Today, you are fighting new battles for a fundamental idea—collective bargaining.

The Wagner Act, otherwise known as The National Labor Relations Act was passed during the Roosevelt Administration in 1935. It established a Federal law to protect the rights of workers in the private sector to organize unions, to engage in, and encourage, collective bargaining for labor, permit strikes and other forms of concerted activity in support of their demands. The corporate oligarchy, or “economic royalists” as Franklin Roosevelt called them, fought it, tooth and nail, all the way.

The Act worked well for about 50 of its 75 years. The American Federation of Labor (AFL) was one of the first federations of labor unions in the United States, founded by Samuel Gompers in Columbus, Ohio in 1886. The AFL consisted (and still consists) mainly of craft unions.

John L. Lewis, former head of the United Mine Workers, saw industrialism in the US expanding in the first half of the 20th Century. He saw the need for organizing workers in mass production industries. He formed the Congress of Industrial Organizations (CIO), encompassing steel workers, mine, mill and smelter workers, auto workers, electrical and communication workers, and so many others all open to African Americans and other minorities.

Both federations grew rapidly during the Great Depression. By 1955, they merged, forming the new entity known as the American Federation of Labor-Congress of Industrial Organizations (AFL-CIO), as we know it today.

A strong labor movement was welded in the United States that lasted through the 1970s that raised the standard of living for workers. Unions fought for higher wages, better working conditions, health benefits and pension plans. It formed the basis of a broader middle class, the pride of America.

The attack on labor by corporate power was, nevertheless, unrelenting. The “economic royalists”, as Roosevelt called the corporate oligarchy at the time, fought the trade union movement from the very beginning. The profit system necessitated squeezing every bit of labor’s surplus value out of the worker.

Trade unions were forced to fight for survival with bargaining, boycotts and blood. Most of the time, union violence was provoked by industry, exemplified in 1937 when Chicago police killed ten striking steel workers in a bloody, historic battle—the Memorial Day massacre.

Eventually, of course, the employers succeeded.

You could say that the current problem began with the Reagan “revolution”. He struck the first blow by breaking the air-controllers’ (PATCO) strike. It proceeded from there. Corporate power went on a crusade to crush the organized labor movement in this country.

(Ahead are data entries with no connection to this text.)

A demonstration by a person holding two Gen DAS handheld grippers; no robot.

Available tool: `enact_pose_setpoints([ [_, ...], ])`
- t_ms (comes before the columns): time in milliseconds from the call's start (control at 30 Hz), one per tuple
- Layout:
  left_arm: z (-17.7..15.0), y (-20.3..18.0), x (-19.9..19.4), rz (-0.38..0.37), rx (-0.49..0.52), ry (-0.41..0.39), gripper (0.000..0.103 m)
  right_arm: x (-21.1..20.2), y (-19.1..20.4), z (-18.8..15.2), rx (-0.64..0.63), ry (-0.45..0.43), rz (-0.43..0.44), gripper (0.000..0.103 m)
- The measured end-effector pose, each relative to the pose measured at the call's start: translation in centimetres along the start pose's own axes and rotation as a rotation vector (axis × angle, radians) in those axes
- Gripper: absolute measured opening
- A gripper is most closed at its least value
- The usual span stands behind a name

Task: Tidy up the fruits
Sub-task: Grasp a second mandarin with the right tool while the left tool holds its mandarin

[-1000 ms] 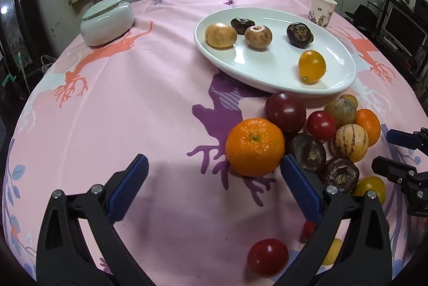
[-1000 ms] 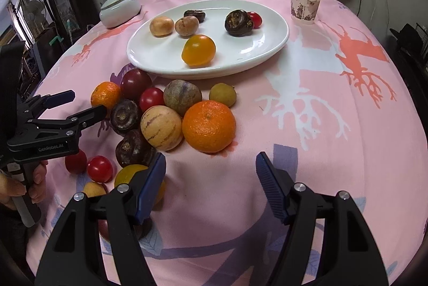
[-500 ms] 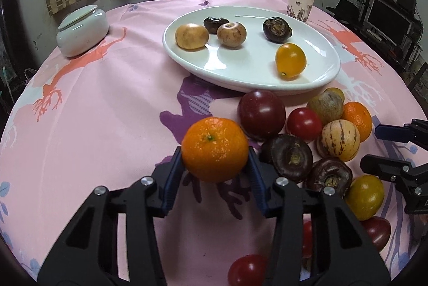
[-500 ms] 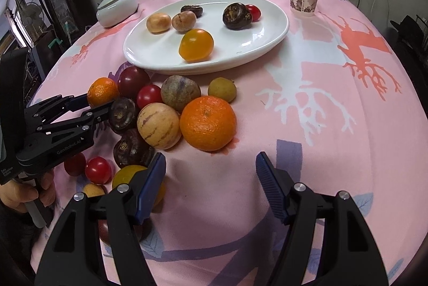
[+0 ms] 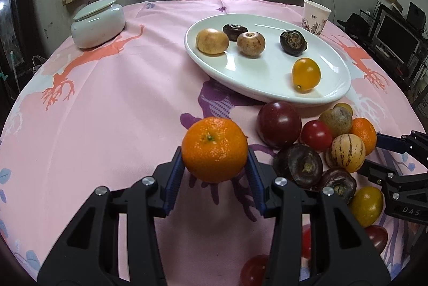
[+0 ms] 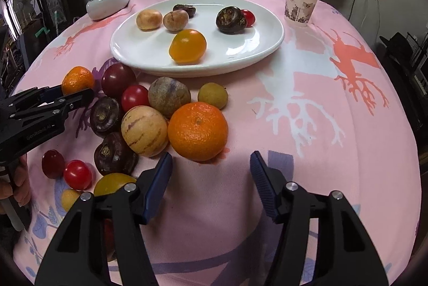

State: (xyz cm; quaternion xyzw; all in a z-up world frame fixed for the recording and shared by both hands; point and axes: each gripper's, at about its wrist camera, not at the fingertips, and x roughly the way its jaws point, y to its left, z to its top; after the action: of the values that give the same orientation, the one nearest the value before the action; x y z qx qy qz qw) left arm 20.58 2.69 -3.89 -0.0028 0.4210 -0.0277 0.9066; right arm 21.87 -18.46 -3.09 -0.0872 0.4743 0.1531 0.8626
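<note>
My left gripper [image 5: 215, 171] is shut on an orange tangerine [image 5: 214, 164], its blue pads pressing both sides, left of the fruit pile. In the right wrist view the same gripper [image 6: 77, 96] shows at the left with that tangerine [image 6: 77, 80]. My right gripper [image 6: 211, 176] has its jaws closing; a larger orange [image 6: 198, 131] sits just beyond its tips, untouched. Beside it lie a striped melon [image 6: 144, 131], a red tomato [image 6: 135, 97] and dark fruits. The white oval plate [image 6: 187, 70] behind holds several fruits, among them a yellow one [image 6: 187, 45].
A lidded white jar [image 5: 97, 24] stands at the far left of the pink cloth and a paper cup [image 6: 301, 4] at the far right behind the plate. A person's hand [image 6: 18, 187] holds the left gripper. Small tomatoes [image 6: 77, 173] lie near the front edge.
The left jaws closed onto the tangerine, which now sits apart from the pile. The right jaws have narrowed a little and the right view has drawn slightly nearer the large orange.
</note>
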Motion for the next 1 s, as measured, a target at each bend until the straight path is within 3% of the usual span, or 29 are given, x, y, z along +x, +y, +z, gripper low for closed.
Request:
enact_pose_setpoints([
  [200,-0.1,0.0,0.3,-0.013,0.002,0.013,0.046,1.3,-0.3,1.2,-0.008,-0.009,0.045,0.061],
  [300,-0.1,0.0,0.4,-0.011,0.005,0.017,0.046,1.2,0.0,1.1,-0.030,-0.025,0.075,0.044],
  [567,-0.1,-0.1,0.0,-0.026,0.007,0.013,0.046,-0.9,-1.3,1.0,0.013,-0.050,0.052,0.044],
  [1000,0.9,-1.4,-5.1,-0.057,0.038,-0.086,0.046,-5.3,-1.2,0.9,0.013,-0.153,0.104,0.044],
])
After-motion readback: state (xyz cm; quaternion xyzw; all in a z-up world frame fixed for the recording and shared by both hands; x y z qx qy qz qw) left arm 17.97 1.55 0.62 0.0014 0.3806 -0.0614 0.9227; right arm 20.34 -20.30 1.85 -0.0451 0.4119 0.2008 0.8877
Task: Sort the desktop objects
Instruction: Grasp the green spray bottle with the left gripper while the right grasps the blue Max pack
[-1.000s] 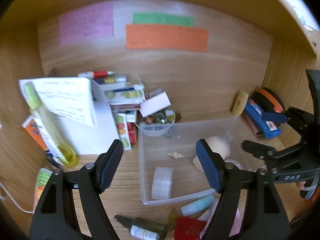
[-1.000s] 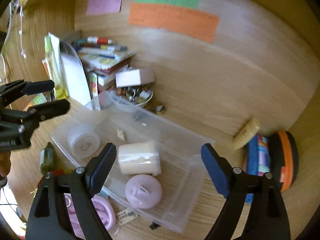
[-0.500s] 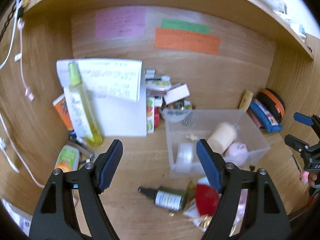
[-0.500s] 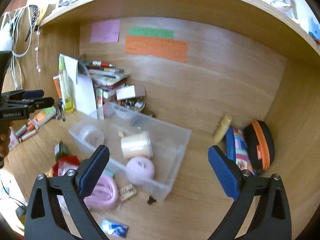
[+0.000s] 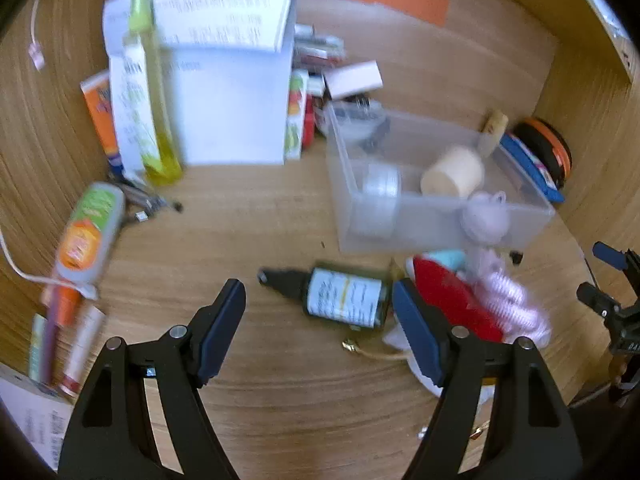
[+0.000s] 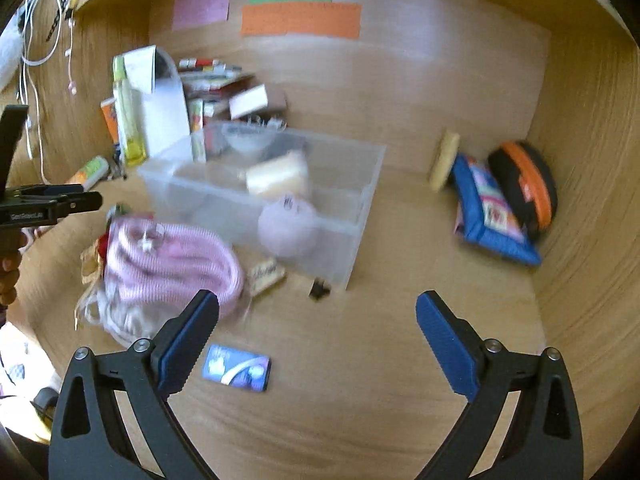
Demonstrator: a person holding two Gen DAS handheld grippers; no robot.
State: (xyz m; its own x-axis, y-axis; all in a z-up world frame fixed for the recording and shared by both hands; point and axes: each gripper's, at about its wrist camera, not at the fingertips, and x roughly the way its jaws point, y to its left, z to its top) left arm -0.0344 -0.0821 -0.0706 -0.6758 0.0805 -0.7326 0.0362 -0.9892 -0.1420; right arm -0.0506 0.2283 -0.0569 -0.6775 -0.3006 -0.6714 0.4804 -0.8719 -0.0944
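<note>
Your left gripper [image 5: 320,322], black-armed with blue pads, fills the lower frame of its own view, jaws apart and empty. Your right gripper [image 6: 318,330], built alike, spreads wider, nothing between its pads. Your fingers [image 6: 9,276] show at the left edge.

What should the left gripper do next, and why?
Probably ease down and forward onto the dropper bottle. It lies on its side on the desk just ahead of the open, empty left gripper, outside the clear bin that already holds a few items.
</note>
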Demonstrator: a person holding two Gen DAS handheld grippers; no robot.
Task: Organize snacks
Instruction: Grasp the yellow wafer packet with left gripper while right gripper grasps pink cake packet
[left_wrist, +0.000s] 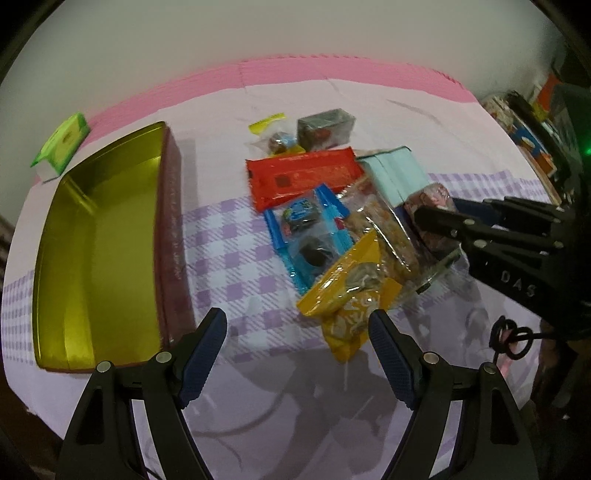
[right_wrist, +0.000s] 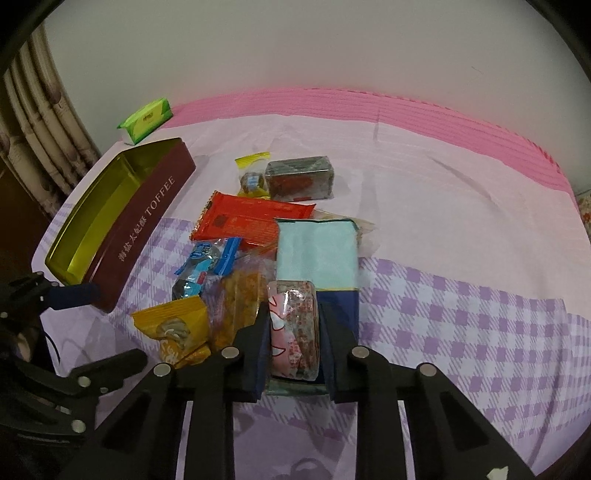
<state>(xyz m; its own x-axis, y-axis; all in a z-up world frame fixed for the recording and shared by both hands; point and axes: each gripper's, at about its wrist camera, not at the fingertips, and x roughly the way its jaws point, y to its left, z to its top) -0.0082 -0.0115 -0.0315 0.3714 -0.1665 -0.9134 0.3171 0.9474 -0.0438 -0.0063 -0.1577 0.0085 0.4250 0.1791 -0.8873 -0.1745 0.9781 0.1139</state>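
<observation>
A pile of snacks lies on the cloth: a red packet (left_wrist: 303, 179) (right_wrist: 243, 221), a blue cookie packet (left_wrist: 306, 236) (right_wrist: 205, 264), a yellow packet (left_wrist: 347, 291) (right_wrist: 177, 328), a pale blue box (left_wrist: 397, 177) (right_wrist: 317, 254), a dark box (left_wrist: 325, 129) (right_wrist: 299, 179). An open gold-lined toffee tin (left_wrist: 99, 240) (right_wrist: 122, 221) stands left. My left gripper (left_wrist: 297, 328) is open and empty, just short of the yellow packet. My right gripper (right_wrist: 293, 325) is shut on a pink wrapped snack (right_wrist: 295, 328), also seen in the left view (left_wrist: 430, 201).
A green tissue pack (left_wrist: 62, 142) (right_wrist: 146, 120) lies behind the tin. A small yellow-topped candy bag (left_wrist: 275, 138) (right_wrist: 253, 177) lies beside the dark box. A pink mat edge (right_wrist: 406, 110) runs along the back. Cluttered shelves (left_wrist: 532, 129) stand at far right.
</observation>
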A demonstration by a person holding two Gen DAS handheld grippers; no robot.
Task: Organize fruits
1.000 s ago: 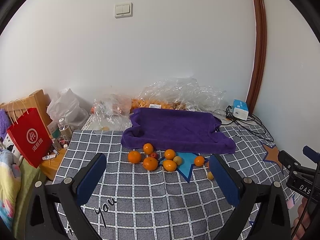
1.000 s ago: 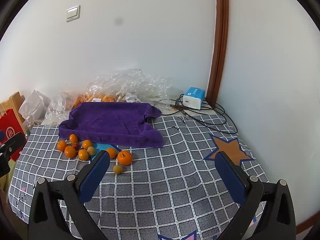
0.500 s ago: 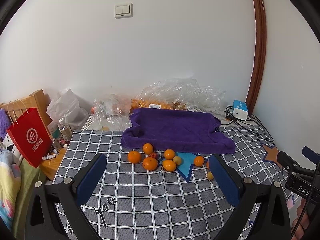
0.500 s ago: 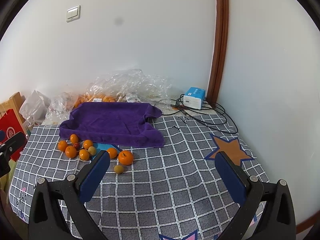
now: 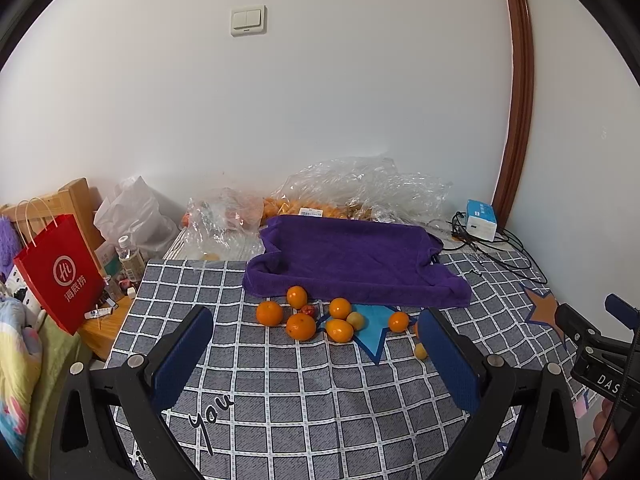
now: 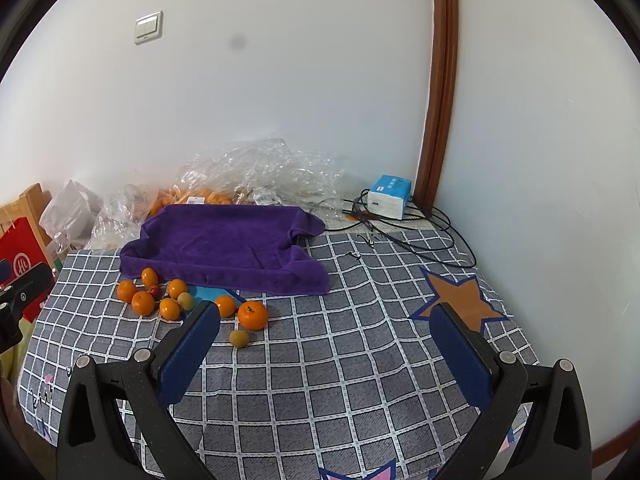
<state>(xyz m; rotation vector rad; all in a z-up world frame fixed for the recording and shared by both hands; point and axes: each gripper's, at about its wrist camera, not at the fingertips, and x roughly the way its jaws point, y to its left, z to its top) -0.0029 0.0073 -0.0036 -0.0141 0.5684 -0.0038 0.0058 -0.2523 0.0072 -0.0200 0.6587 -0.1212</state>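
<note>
Both grippers are held above a grid-patterned cloth (image 5: pixel 320 400) with their blue-padded jaws spread wide and nothing gripped. The left gripper (image 5: pixel 316 354) is aimed at a cluster of oranges (image 5: pixel 301 326) seen at 12 o'clock, just beyond its fingertips, beside a small red fruit (image 5: pixel 308 311) and a pale yellowish fruit (image 5: pixel 355 320) — all resting on the cloth. A purple towel (image 5: pixel 352 260) is spread directly behind the cluster, its near edge just beside the farthest orange. From the right gripper (image 6: pixel 326 346) the same cluster is found at about 10 o'clock, while a larger orange (image 6: pixel 253 315) and a small yellowish fruit (image 6: pixel 239 338) lie nearer, just beside its left finger (image 6: pixel 188 356). Crumpled plastic bags (image 6: pixel 260 172) are piled against the wall behind the towel — more orange fruit shows inside them. A red paper bag (image 5: pixel 60 272) stands at 9 o'clock in the left view.
</note>
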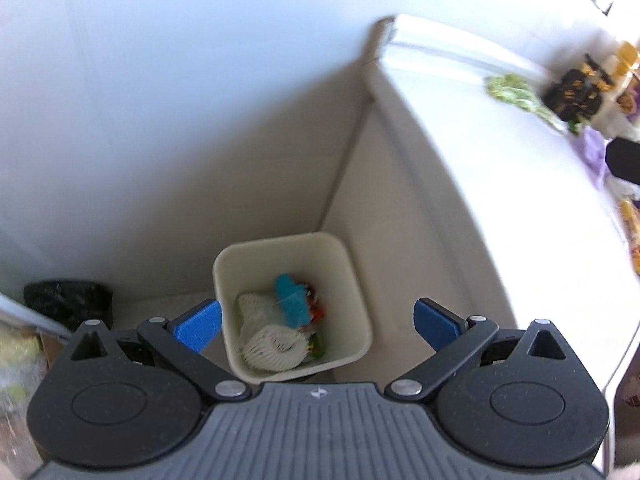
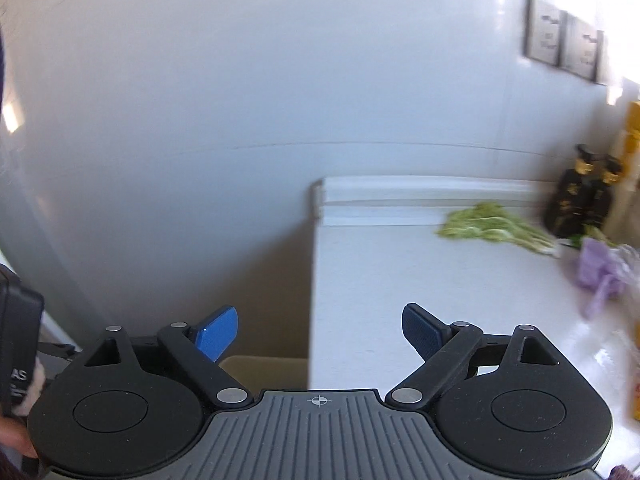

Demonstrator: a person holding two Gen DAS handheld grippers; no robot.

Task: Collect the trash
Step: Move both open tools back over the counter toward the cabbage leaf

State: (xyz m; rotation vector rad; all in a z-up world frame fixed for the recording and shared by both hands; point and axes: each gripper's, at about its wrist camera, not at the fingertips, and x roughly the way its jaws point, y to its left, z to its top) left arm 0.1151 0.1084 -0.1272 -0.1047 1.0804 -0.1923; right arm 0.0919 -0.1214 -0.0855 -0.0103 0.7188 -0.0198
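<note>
Beyond both grippers stands a pale wall (image 2: 240, 100), with a white worktop (image 2: 400, 280) ahead and to the right of each. Directly below the left gripper (image 1: 318, 324), between its fingers in the view, a cream bin (image 1: 348, 280) sits on the floor in the corner where the wall meets the worktop's side. The bin holds the trash: white foam netting (image 1: 272, 346), a teal-blue wrapper (image 1: 292, 300) and small red and green scraps (too blurred to name). Left of that gripper lies a black bag (image 1: 66, 298). On the worktop, far right of both grippers, lie leafy greens (image 2: 496, 226), dark bottles with gold caps (image 2: 580, 196) and a lilac bag (image 2: 604, 268). The left gripper's blue pads stand wide apart, holding nothing. The right gripper (image 2: 320, 334) is likewise spread and empty, over the worktop's left edge.
</note>
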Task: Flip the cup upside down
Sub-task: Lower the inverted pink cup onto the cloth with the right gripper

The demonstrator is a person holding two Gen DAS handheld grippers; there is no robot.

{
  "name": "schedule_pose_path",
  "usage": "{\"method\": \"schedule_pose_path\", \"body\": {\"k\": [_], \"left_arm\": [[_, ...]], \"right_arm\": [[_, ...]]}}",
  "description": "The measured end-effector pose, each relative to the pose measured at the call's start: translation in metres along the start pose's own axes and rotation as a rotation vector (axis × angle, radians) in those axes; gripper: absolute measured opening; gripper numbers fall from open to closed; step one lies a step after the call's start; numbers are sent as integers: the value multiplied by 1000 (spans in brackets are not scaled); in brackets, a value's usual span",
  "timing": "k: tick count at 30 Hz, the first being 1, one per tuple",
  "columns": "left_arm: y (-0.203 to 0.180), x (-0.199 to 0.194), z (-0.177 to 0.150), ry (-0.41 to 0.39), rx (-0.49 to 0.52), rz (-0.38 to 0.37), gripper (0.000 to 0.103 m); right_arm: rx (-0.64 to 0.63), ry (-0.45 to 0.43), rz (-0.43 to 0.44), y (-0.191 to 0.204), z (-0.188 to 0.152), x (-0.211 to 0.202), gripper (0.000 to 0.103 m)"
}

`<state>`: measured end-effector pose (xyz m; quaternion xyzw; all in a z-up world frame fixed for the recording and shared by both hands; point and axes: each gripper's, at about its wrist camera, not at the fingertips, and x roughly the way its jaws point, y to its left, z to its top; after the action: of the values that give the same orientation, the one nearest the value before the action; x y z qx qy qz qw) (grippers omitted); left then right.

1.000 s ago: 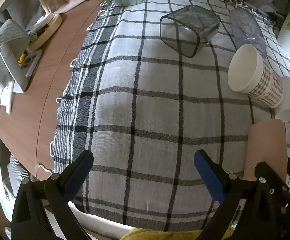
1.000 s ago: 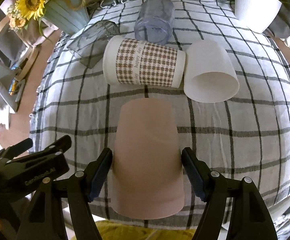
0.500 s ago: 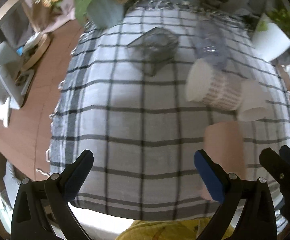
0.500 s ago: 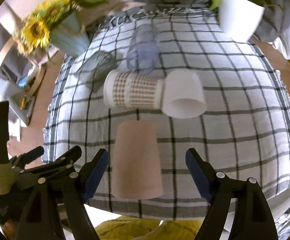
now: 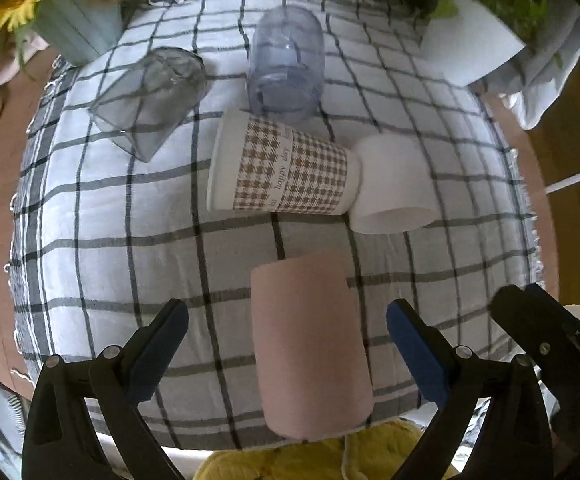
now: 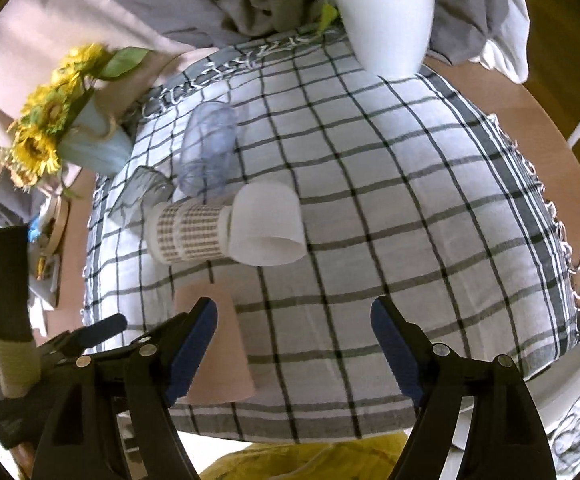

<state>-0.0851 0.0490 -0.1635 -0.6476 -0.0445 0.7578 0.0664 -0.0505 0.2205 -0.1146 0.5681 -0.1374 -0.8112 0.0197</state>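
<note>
A pink cup (image 5: 310,344) stands upside down on the checked cloth (image 5: 109,220) near its front edge. My left gripper (image 5: 285,344) is open, its blue pads on either side of the cup without touching it. In the right wrist view the pink cup (image 6: 225,344) sits at lower left, partly behind the left finger. My right gripper (image 6: 294,344) is open and empty, off to the cup's right. Its black body shows at the right edge of the left wrist view.
Behind the pink cup lie a houndstooth paper cup (image 5: 285,172), a white cup (image 5: 394,192), a clear blue tumbler (image 5: 285,68) and a smoky square glass (image 5: 149,100), all on their sides. A white plant pot (image 6: 386,24) and a sunflower vase (image 6: 89,140) stand at the back.
My right gripper let go of the pink cup and drew back to the right. My left gripper swung right, so the cup now sits between its open fingers.
</note>
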Motion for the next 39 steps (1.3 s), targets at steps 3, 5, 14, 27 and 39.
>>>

Under capitalism, the assault on labor has always been overwhelming, continuous, inhuman and destructive from the beginning of the industrial revolution to this very day. No wonder unions are dysfunctional and chaotic. So are most of their leaders. If they’re not coerced, co-opted or corrupted, they’re framed, jailed or neutralized in some way. At this stage in our history, corporate America has done a pretty smashing job.

The battle today roils around the attempt in Congress to pass the Employee Free Choice Act. It could give labor organization a fresh boost.

The Act, if passed, would establish a level playing field for workers and union organizers in their struggle against employers and contractors who exploit and intimidate their employees.

Under an Employee Free Choice Act, the National Labor Relations Board (NLRB) would recognize the union’s role as the official bargaining agent if a majority of employees authorized representation via a card check (signing a card stipulating their preference), without requiring a secret ballot election.

The bill was passed by the House in 2007 and had majority support in the Senate, but was never voted on due to a Republican-led filibuster.

In the new Obama Administration, passing the EFCA will become a number one priority for organized labor. Barack Obama has expressed his support of the measure.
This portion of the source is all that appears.